● **EXERCISE PROMPT**
Each line below from the one containing "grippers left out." through the one containing "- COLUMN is" is to be given again exactly, and no line outside that span.

DATA PROVIDED START

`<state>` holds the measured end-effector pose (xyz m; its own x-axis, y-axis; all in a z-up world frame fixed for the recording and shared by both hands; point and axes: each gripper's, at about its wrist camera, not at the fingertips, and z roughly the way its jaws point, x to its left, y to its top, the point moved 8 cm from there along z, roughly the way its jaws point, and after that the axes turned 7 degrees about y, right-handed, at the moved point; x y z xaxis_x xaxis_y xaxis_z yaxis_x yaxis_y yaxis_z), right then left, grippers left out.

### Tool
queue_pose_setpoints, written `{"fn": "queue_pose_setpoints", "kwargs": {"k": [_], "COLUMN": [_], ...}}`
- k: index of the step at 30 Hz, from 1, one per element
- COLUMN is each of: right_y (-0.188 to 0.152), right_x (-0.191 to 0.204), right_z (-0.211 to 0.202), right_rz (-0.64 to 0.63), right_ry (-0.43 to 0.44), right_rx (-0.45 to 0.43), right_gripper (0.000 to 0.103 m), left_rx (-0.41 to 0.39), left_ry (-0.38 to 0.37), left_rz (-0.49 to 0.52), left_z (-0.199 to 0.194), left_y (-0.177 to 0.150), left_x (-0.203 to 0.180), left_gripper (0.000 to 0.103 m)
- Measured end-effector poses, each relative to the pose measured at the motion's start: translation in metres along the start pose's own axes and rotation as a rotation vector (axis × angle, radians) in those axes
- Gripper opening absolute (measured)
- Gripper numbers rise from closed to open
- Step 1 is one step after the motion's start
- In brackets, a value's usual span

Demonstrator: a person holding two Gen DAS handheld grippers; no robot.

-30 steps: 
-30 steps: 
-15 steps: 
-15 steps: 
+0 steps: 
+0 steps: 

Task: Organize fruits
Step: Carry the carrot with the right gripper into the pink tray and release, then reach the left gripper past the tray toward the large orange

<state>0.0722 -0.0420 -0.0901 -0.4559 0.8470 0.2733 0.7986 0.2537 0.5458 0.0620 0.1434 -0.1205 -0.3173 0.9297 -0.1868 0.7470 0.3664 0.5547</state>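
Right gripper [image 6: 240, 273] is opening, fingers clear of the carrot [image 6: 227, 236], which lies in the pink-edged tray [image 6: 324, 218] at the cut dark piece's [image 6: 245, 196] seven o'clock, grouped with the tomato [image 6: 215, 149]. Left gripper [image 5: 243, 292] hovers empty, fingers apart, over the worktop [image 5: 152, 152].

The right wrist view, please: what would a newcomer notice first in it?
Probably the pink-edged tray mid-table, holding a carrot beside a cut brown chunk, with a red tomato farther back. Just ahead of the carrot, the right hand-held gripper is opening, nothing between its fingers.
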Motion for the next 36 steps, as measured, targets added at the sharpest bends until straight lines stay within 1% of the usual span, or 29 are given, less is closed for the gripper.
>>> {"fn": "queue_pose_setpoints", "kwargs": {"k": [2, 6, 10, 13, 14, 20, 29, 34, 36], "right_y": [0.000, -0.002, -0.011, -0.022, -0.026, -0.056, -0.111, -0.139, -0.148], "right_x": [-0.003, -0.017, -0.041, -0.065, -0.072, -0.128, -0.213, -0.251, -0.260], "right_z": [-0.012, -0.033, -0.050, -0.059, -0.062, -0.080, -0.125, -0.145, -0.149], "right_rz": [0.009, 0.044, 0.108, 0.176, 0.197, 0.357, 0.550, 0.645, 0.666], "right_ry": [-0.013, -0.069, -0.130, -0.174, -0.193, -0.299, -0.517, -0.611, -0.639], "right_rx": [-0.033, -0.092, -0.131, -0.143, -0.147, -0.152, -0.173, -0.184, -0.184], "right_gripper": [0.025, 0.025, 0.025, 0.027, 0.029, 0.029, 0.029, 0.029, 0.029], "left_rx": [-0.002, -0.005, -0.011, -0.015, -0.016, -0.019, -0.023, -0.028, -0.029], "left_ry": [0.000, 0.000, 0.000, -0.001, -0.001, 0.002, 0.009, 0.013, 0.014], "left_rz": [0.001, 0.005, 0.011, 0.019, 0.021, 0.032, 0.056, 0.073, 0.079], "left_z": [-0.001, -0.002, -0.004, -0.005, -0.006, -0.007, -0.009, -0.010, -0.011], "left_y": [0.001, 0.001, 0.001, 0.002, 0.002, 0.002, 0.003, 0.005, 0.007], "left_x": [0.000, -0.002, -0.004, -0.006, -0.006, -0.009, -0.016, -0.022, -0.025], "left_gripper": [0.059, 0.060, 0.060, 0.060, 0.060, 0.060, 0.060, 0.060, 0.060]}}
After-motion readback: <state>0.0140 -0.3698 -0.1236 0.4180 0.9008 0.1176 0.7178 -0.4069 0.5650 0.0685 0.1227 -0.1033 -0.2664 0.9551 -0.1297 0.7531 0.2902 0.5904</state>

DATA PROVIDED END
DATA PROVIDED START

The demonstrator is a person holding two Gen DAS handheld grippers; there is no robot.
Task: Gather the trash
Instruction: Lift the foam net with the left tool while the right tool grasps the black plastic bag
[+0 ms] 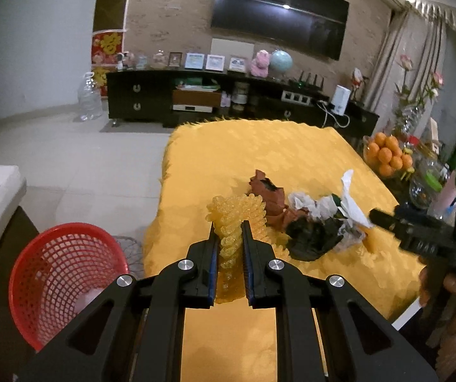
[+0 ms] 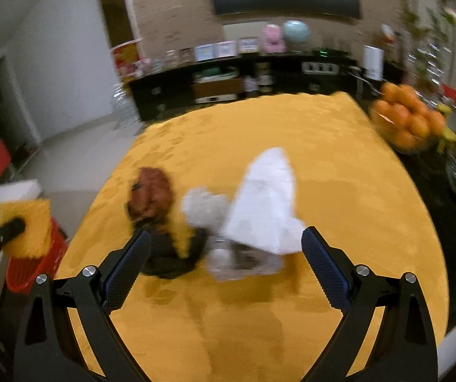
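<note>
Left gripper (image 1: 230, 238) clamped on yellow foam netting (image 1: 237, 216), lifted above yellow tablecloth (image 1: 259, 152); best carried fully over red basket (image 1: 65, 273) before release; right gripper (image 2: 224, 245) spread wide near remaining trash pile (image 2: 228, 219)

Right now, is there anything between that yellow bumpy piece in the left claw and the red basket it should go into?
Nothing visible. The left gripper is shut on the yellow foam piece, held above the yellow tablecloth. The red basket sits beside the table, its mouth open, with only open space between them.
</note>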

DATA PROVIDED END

● **REPLY**
`<state>` holds the measured end-effector pose (xyz m; its own x-axis, y-axis; all in a z-up world frame fixed for the recording and shared by both hands; point and axes: each gripper's, at about its wrist camera, not at the fingertips, and z roughly the way its jaws point, x to its left, y to its top, the point moved 8 cm from there along z, roughly the way its jaws point, and after that the axes turned 7 degrees about y, right-handed, at the moved point; x y z xaxis_x xaxis_y xaxis_z yaxis_x yaxis_y yaxis_z), right then left, grippers left out.

### Tool
queue_pose_setpoints, written `{"fn": "queue_pose_setpoints", "kwargs": {"k": [_], "COLUMN": [_], ...}}`
- k: index of the step at 30 Hz, from 1, one per element
- COLUMN is each of: right_y (-0.188 to 0.152), right_x (-0.191 to 0.204), right_z (-0.211 to 0.202), right_rz (-0.64 to 0.63), right_ry (-0.43 to 0.44), right_rx (-0.45 to 0.43), right_gripper (0.000 to 0.103 m), left_rx (-0.41 to 0.39), left_ry (-0.38 to 0.37), left_rz (-0.49 to 0.52), left_z (-0.199 to 0.194), left_y (-0.177 to 0.150), left_x (-0.203 to 0.180), left_gripper (0.000 to 0.103 m)

There is no more to this output.